Nirupama Subramanian

ISLAMABAD: The Supreme Court of Pakistan on Wednesday summoned the former President, Pervez Musharraf, in a case relating to the validity of his November 3, 2007 Emergency and the subsequent sacking of the court’s judges.

Since Monday, a 14-judge bench has daily taken up the case, which is expected to have far-reaching ramifications. The court, which had earlier said it wished to finish the case by Friday, has posted the next hearing for July 29.

There was no immediate reaction from General (retired) Musharraf. He has not returned to Pakistan since leaving the country a couple of months back. He is based these days in London where he is reported to have bought an apartment in a nice neighbourhood.

Reports said he need not present himself before court, and could send his lawyer instead. The former Attorney-General, Malik Qayum, who spent a lot of his time in office defending the Emergency, told journalists he was ready to defend the ex-President if asked.

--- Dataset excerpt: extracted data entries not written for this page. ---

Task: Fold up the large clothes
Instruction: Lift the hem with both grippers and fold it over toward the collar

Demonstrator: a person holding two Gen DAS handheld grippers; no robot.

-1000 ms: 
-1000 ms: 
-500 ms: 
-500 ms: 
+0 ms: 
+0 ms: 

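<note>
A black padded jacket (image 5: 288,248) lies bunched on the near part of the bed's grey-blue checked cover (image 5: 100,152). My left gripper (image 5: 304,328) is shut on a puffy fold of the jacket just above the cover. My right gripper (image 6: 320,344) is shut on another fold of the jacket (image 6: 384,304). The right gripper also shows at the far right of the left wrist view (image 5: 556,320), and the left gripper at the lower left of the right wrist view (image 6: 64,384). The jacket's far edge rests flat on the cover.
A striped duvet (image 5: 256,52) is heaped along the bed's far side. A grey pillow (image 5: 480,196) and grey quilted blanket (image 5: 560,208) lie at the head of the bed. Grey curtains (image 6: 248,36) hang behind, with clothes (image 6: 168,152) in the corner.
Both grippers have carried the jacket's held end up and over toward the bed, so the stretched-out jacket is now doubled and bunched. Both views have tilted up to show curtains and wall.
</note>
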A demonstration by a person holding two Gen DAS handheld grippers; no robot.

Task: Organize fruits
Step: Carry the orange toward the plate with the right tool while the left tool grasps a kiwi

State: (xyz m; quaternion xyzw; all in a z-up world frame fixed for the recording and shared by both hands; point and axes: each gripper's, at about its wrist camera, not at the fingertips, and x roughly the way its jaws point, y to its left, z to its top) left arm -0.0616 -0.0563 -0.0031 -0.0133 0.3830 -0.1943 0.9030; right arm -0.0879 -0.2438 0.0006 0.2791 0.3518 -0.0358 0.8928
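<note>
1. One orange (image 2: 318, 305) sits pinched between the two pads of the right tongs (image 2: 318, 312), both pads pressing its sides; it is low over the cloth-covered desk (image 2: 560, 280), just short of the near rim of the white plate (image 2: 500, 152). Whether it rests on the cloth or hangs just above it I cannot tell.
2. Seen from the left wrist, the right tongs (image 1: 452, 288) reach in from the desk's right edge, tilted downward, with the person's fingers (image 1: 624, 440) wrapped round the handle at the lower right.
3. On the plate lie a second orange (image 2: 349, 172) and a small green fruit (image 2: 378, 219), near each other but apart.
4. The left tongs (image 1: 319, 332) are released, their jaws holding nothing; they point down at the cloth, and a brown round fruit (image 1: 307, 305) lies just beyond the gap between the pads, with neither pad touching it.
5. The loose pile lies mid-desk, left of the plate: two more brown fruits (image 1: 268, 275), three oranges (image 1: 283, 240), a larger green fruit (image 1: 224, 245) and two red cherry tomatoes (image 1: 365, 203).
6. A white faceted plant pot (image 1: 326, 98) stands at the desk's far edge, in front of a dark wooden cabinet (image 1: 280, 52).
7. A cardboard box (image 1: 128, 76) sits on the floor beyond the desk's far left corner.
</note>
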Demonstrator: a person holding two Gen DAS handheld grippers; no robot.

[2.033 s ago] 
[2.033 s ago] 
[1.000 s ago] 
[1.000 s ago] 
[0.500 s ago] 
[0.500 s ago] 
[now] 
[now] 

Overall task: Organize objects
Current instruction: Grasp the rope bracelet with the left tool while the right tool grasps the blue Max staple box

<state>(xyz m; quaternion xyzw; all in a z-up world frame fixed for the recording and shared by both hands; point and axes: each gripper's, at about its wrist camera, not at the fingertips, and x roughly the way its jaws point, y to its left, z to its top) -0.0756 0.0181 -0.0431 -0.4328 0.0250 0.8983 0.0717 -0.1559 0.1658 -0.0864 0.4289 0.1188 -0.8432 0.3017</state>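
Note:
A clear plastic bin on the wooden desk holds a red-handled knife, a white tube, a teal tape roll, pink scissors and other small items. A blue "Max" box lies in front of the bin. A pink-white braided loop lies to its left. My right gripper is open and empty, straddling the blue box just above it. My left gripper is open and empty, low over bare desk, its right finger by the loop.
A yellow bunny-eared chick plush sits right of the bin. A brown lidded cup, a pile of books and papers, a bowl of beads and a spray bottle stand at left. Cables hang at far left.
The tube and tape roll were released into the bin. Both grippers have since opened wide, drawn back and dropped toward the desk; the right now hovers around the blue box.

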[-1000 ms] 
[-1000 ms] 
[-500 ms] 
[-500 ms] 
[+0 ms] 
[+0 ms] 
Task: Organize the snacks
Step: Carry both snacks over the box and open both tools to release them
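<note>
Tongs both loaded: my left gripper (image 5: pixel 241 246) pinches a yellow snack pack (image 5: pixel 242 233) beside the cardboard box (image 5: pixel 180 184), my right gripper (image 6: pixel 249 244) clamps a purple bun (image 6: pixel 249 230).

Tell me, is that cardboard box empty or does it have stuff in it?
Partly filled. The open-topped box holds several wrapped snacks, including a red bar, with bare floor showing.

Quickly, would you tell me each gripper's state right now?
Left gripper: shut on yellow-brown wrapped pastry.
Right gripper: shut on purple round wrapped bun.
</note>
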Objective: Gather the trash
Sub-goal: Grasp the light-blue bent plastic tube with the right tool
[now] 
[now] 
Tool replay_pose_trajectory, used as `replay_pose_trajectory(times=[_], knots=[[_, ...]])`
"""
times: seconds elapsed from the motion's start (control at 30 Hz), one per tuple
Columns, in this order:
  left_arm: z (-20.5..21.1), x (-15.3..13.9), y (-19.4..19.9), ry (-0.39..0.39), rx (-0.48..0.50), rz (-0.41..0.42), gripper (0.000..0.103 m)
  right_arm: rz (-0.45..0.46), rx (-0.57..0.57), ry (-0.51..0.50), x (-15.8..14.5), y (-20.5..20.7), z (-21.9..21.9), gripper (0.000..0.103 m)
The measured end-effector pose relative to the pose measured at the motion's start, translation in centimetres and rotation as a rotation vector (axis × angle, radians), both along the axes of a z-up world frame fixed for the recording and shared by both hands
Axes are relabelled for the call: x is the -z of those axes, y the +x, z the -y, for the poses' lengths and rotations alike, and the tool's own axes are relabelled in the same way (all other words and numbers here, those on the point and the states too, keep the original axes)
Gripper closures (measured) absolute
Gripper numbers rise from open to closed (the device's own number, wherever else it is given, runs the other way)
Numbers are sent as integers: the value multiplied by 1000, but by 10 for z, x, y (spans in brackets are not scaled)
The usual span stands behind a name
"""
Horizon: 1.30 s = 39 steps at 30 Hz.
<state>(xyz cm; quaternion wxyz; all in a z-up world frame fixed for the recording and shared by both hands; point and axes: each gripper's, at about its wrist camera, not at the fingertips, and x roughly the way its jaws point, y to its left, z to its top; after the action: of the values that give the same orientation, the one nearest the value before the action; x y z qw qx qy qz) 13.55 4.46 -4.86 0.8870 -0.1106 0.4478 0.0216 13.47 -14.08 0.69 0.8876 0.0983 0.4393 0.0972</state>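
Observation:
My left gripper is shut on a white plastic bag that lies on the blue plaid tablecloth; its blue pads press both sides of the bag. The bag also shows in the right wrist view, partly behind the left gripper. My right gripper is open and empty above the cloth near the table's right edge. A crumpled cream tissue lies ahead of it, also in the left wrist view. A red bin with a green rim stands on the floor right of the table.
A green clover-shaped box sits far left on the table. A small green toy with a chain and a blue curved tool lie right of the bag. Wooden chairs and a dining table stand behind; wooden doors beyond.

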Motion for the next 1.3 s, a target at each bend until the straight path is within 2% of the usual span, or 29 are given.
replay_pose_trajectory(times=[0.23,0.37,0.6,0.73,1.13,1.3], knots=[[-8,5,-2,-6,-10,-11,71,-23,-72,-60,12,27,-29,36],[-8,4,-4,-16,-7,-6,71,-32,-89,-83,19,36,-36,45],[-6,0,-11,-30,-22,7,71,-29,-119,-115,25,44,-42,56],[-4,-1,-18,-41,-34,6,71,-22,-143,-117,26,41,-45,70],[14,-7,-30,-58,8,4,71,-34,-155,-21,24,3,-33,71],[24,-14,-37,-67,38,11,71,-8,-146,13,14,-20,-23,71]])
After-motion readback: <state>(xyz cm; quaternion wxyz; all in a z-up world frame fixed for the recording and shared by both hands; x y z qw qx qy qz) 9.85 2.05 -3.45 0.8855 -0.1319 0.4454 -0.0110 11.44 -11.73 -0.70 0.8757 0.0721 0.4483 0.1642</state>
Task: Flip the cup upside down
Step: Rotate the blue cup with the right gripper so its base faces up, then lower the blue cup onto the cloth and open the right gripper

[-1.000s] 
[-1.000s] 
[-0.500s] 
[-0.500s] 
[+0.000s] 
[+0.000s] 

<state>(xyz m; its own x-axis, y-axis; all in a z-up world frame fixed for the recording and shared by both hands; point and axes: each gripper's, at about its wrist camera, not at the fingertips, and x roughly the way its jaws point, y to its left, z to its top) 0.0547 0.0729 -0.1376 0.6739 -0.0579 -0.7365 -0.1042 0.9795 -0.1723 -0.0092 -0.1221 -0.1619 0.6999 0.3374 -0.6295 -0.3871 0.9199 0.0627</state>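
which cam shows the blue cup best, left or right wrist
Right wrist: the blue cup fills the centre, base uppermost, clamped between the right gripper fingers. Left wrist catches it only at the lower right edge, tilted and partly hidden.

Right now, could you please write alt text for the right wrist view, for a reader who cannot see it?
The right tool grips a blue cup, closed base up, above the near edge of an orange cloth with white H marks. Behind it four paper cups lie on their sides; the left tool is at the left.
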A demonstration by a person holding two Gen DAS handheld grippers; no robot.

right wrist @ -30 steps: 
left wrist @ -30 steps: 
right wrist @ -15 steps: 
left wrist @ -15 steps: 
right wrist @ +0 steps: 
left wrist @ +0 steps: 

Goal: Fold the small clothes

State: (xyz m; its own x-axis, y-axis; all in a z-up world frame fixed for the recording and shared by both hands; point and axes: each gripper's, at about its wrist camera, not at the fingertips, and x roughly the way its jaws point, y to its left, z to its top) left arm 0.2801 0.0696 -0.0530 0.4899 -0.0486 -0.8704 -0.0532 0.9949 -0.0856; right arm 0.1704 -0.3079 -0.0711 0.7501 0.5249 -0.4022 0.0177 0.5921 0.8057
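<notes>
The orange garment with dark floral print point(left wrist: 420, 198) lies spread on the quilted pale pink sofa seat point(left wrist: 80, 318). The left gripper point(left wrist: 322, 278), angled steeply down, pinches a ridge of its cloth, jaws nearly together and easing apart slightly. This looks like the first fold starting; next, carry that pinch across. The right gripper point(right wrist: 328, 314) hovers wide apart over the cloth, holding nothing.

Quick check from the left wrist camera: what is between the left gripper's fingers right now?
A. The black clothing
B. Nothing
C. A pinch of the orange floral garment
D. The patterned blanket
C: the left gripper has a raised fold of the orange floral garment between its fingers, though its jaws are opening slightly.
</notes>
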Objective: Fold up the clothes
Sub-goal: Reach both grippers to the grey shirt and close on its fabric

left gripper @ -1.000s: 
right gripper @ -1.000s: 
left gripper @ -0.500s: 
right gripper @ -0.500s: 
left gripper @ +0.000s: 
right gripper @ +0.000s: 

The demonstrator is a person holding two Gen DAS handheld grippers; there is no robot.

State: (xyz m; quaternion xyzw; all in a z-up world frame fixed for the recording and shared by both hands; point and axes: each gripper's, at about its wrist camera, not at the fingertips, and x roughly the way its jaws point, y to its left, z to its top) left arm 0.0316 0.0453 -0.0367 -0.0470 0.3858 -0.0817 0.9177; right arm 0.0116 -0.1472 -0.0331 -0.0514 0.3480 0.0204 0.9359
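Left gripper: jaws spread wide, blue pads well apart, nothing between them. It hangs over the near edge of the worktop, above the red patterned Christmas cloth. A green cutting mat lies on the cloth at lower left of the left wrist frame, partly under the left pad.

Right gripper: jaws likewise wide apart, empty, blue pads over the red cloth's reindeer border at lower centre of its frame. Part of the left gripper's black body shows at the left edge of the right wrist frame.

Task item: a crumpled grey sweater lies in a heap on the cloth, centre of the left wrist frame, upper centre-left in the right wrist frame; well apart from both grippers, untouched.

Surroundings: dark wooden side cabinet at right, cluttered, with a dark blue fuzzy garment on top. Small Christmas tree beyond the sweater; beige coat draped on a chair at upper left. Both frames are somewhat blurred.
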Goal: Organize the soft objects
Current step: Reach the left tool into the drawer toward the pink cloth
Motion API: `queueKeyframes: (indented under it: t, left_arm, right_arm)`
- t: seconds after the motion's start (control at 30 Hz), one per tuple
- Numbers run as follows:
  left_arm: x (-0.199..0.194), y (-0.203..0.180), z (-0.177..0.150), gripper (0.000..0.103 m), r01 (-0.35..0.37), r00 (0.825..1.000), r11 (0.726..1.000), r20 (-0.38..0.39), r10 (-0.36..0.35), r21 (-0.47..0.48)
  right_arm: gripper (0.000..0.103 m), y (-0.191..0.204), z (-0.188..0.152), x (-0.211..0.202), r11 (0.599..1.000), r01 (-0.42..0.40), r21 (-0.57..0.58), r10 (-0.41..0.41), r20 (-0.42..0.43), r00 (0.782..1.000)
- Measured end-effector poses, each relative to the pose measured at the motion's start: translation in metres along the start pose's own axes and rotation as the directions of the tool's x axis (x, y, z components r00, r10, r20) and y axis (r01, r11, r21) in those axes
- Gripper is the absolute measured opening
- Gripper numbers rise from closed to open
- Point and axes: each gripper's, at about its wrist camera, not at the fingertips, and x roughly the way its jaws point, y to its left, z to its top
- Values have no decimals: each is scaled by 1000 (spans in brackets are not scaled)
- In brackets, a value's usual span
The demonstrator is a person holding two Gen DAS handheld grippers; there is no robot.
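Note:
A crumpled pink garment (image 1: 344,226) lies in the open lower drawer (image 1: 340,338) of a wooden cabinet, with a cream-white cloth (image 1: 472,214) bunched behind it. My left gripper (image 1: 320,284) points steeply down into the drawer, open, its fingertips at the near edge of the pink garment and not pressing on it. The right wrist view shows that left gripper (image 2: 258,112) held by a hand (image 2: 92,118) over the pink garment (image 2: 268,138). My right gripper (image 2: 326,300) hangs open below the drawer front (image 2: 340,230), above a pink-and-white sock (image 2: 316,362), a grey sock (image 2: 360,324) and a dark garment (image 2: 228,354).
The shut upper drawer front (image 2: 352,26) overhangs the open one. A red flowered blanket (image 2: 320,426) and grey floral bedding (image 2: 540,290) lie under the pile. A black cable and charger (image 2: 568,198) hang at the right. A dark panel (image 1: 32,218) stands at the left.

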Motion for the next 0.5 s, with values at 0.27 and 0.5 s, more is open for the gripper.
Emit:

The actual petition, filed by the Sindh High Court Bar Association, relates to the non-confirmation of the appointments of two judges of the court. They were among the 60 judges purged from the superior judiciary when the Emergency was imposed.

They had been appointed in 2007, and when the time for their regularisation came up in 2008, they were not confirmed.

Basis

The basis for denying them their confirmation was a February 2008 ruling by Chief Justice Abdul Hameed Dogar — appointed by General Musharraf after his sacking of Mr. Chaudhary in the Emergency — validating the Emergency and all actions under it, and pronouncing the issue of the sacked judges as a “past and closed” transaction.

In its observations, the bench hearing the SHCBA petition has indicated it is inclined to revisit the Tikka Iqbal case in which Mr. Dogar gave the infamous judgment.

In an indication of the widening scope of the case, during the daily hearings, the judges have also been critical about the non-compliance of the court’s judgment in its dying hours on that fateful November afternoon.

Minutes before the court was purged, a seven-member bench passed an order that the emergency was unconstitutional and no judge of the court should acquiesce in it by taking an oath of office under the “provisional constitutional order” that replaced the Constitution as the law of the land. The bench also ruled that any fresh appointments of judges would be considered illegal.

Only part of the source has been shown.